§ EXERCISE OBJECTIVE:
All of the data, except its images, should be set down exactly as it appears.

§ COLLECTED DATA:
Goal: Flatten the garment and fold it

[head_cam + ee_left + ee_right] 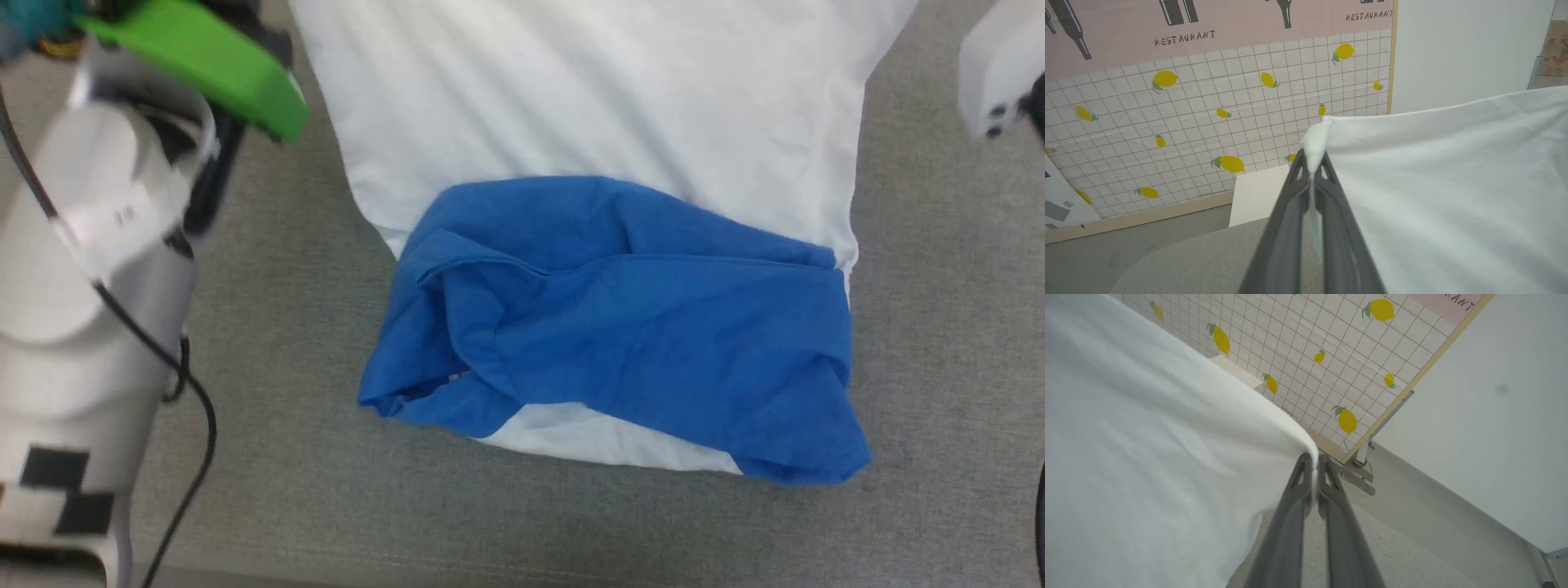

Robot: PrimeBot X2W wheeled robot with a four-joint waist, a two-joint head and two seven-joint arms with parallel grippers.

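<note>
Left tool is clamped on a stitched white corner of the shirt, cloth bunched between its fingers; right tool is pinched closed on another white corner, the fabric sloping away from it. The shirt's near end lies on the grey counter; the blue sleeves are folded across it, rumpled and overlapping, a strip of white showing below.

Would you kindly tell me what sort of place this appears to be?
Probably a staged test room, not a real restaurant: a printed lemon-and-RESTAURANT backdrop, a plain white wall, a grey cloth-covered table.
</note>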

§ TASK RESULT:
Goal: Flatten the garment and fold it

[head_cam + ee_left + ee_right] 

Robot: PrimeBot X2W wheeled robot with a four-joint waist, a two-joint head and two seven-joint arms with parallel grippers.

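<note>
Left tool is clamped on a stitched white corner of the shirt, cloth bunched between its fingers; right tool is pinched closed on another white corner, the fabric sloping away from it. The shirt's near end lies on the grey counter; the blue sleeves are folded across it, rumpled and overlapping, a strip of white showing below.

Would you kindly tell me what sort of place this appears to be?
Probably a staged test room, not a real restaurant: a printed lemon-and-RESTAURANT backdrop, a plain white wall, a grey cloth-covered table.
</note>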

Nothing remains to be done for this exercise.